Tennessee Eagle Forum Newsletter
 January 18, 2013
Inside this issue
  Pick a Nominee....ANY Nominee  
  But today we focus on Chuck Hagel and we are asking our Senators to 'Just Say NO' to Chuck Hagel.
Please go HERE to use our VoterVoice system to send Sen. Alexander and Sen. Corker an email asking them to vote NO both on cloture and on the confirmation.
Out-of-state subscribers can find your US Senators HERE.


Chuck Hagel: Weak on Jihad and Terrorism

by CHRISTOPHER HOLTON January 9, 2013
President Obama has selected one of the worst possible candidates imaginable to become Secretary of Defense. Chuck Hagel has a history of being weak on Jihad and terrorism, the greatest threat to American lives and national security today.

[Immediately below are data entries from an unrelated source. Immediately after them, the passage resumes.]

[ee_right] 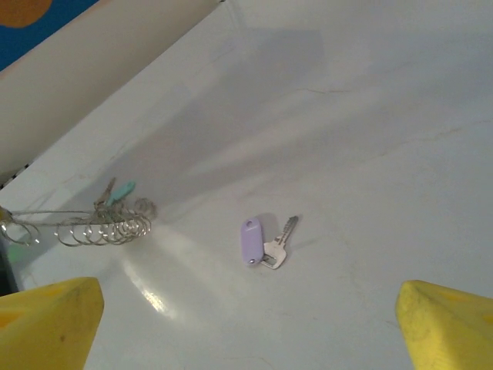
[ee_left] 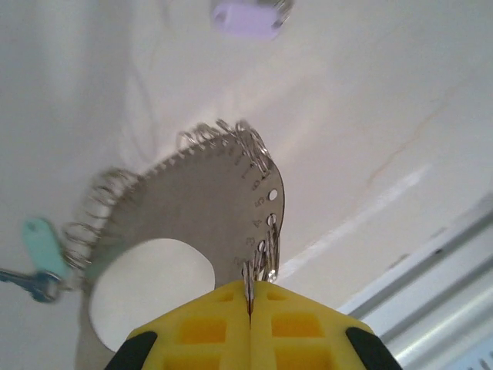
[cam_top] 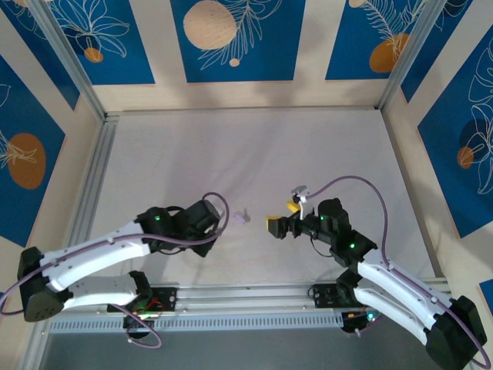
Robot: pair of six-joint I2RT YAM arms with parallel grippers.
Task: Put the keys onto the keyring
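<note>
The keyring (ee_left: 208,208) is a flat grey metal disc with a round hole and several wire rings (ee_left: 254,150) strung along its rim. My left gripper (ee_left: 250,291) is shut on that rim, its yellow fingers pressed together. A teal-tagged key (ee_left: 38,247) hangs from a ring on the disc's left side. A second key with a lilac tag (ee_right: 252,240) lies flat on the table, just beyond the disc; its lilac tag (ee_left: 246,17) is blurred. My right gripper (ee_right: 246,322) hovers open above and short of it. From above, the lilac-tagged key (cam_top: 243,219) lies between the left gripper (cam_top: 218,225) and the right gripper (cam_top: 282,217).
The white table (cam_top: 254,154) is bounded by aluminium rails (cam_top: 92,185) and patterned walls. In the right wrist view the row of rings (ee_right: 108,229) and teal tag (ee_right: 123,190) sit left of the lilac key.
</note>
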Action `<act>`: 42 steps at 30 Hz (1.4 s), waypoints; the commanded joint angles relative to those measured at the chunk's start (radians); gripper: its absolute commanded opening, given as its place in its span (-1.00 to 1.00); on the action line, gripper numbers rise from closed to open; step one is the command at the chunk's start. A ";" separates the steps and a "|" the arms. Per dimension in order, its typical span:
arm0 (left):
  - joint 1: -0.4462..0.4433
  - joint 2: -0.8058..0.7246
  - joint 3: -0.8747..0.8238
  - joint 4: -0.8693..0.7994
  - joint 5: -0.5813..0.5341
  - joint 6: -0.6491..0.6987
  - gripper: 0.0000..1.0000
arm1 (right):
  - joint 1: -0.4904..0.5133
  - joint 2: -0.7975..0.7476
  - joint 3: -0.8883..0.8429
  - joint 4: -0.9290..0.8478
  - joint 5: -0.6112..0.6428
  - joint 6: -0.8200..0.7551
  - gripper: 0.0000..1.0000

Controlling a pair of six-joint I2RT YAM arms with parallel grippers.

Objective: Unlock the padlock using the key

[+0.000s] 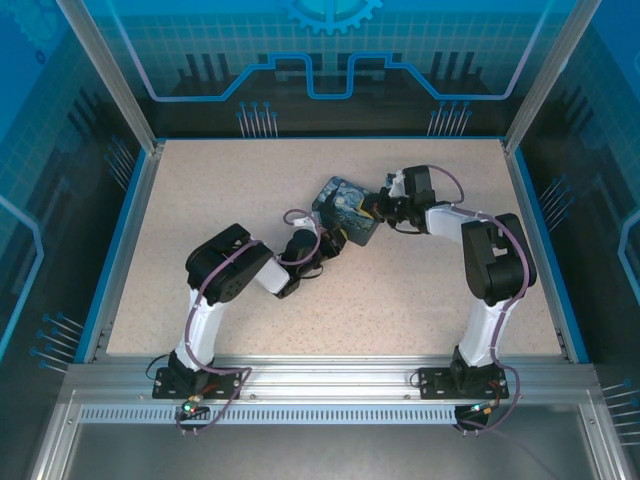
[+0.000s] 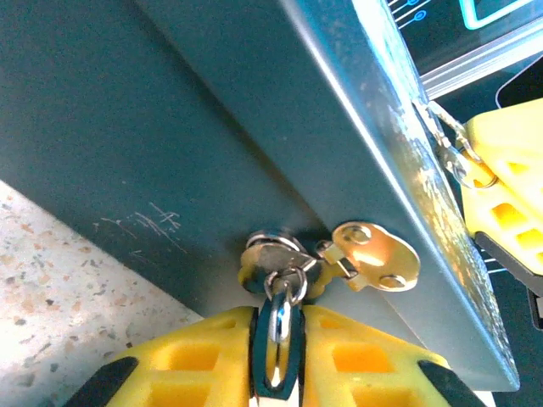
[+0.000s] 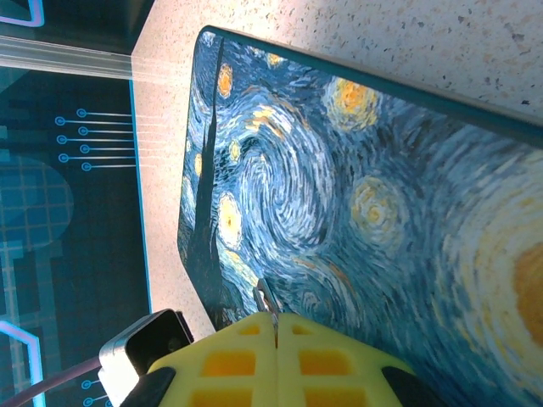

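I have the left gripper (image 2: 276, 318) at the 7 o'clock corner of the box (image 1: 345, 205) in the overhead view. Its yellow fingers (image 2: 225, 326) are clenched on the padlock (image 2: 277, 343), a small bluish-grey body with a silver loop that hangs by the brass hasp (image 2: 373, 254) on the box's dark side. I judge the grip is there to stop the lock swinging, so the keyway faces one way while the other arm works.

The right gripper (image 3: 276, 320) sits at the box's 3 o'clock, pinched fully together. In its own camera a thin metal sliver pokes out between its tips toward 11 o'clock, and I take that for the key (image 3: 265, 297). It lies over the Starry Night lid, apart from the padlock, which is round the corner of the box. Pinching it by the head leaves the blade free, though so little shows that I cannot tell its angle.

As I read it, the lock is steadied and the key not yet presented. The next move calls for bringing the tip round to the keyway, and a small slip in either pinch could twist it off line.

The box sits near the middle of a pale, speckled, matte table (image 1: 200, 200). Blue printed panels (image 1: 320, 60) wall in 9, 12 and 3 o'clock. An aluminium rail (image 1: 320, 378) runs at 6 o'clock, where the arms are bolted.
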 commanded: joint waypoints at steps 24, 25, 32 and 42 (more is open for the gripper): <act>-0.003 -0.421 -0.062 -0.595 0.186 -0.099 -1.00 | 0.053 -0.560 -0.216 -0.151 0.008 0.011 -1.00; -0.003 -0.431 -0.060 -0.611 0.192 -0.100 -1.00 | 0.067 -0.600 -0.261 -0.141 0.020 0.019 -1.00; -0.003 -0.460 -0.060 -0.650 0.271 -0.132 -1.00 | 0.177 -0.859 -0.586 -0.044 0.139 0.107 -1.00; -0.005 -0.483 -0.122 -0.539 0.280 -0.280 -1.00 | 0.287 -0.970 -0.843 0.158 0.285 0.288 -1.00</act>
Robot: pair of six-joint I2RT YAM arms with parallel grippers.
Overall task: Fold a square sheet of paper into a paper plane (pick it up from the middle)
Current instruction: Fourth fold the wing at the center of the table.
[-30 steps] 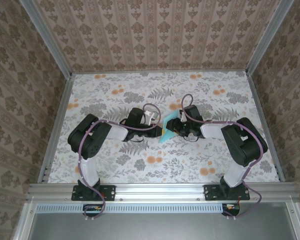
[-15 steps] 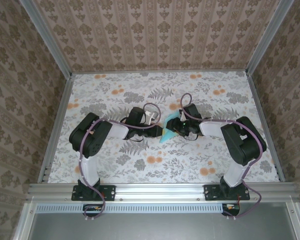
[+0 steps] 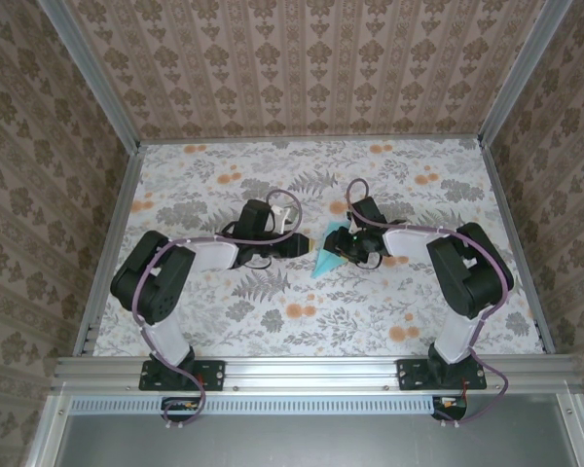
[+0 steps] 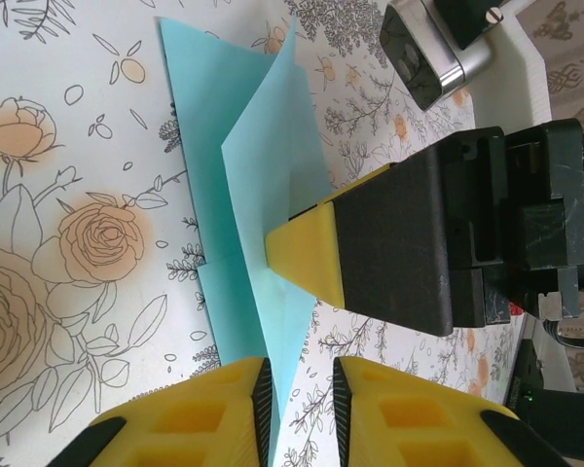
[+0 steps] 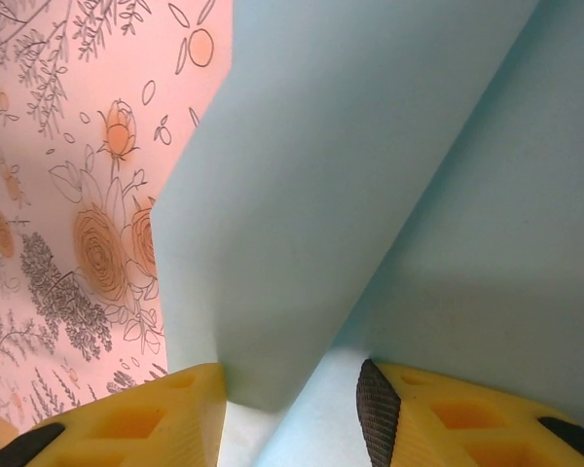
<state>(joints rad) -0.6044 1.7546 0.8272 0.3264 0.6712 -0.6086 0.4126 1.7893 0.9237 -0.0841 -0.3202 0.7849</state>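
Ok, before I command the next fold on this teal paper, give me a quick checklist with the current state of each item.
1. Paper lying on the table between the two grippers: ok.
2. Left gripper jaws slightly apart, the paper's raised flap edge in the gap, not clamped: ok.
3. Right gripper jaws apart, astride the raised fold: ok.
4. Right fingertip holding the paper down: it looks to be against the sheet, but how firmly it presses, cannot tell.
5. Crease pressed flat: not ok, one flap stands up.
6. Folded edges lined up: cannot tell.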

Hagel's nomination should become a "teaching moment." Just because someone served honorably in the uniform of the United States military or has an "R" instead of a "D" after his name, does not automatically mean that the person is strong on national security policy.

Chuck Hagel is as bad on the threat of Jihadist terrorism as anyone in America. Not only has he been on the wrong side of votes on the issue, but his votes demonstrate a lack of commitment on the issue, as well a tendency to enable Jihad:

Wrong on Iraq

Initially, then-Senator Hagel voted in support of Operation Iraqi Freedom to overthrow Saddam Hussein from power in Iraq. But when the insurgency did not go so well, Hagel flip-flopped and called for a withdrawal of US troops in just 120 days back in 2007.

Had such a policy been implemented, Al Qaeda and other Jihadist elements would have emerged victorious in Iraq and the US would have been seen as clearly losing Iraq to Al Qaeda. This would have energized Al Qaeda and given it the biggest recruiting boost since the September 11th, 2001 terrorist attacks on the United States homeland. This would have essentially allowed the global jihad to morph at an accelerated rate.

Then, when the US announced the surge counteroffensive in Iraq, Senator Hagel said it would be "the most dangerous foreign policy blunder in this country since Vietnam, if it's carried out."

Hagel is clearly no military strategist. The surge broke the back of the insurgency, drastically reduced the violence in Iraq and allowed the US to draw down its force levels in a secure manner.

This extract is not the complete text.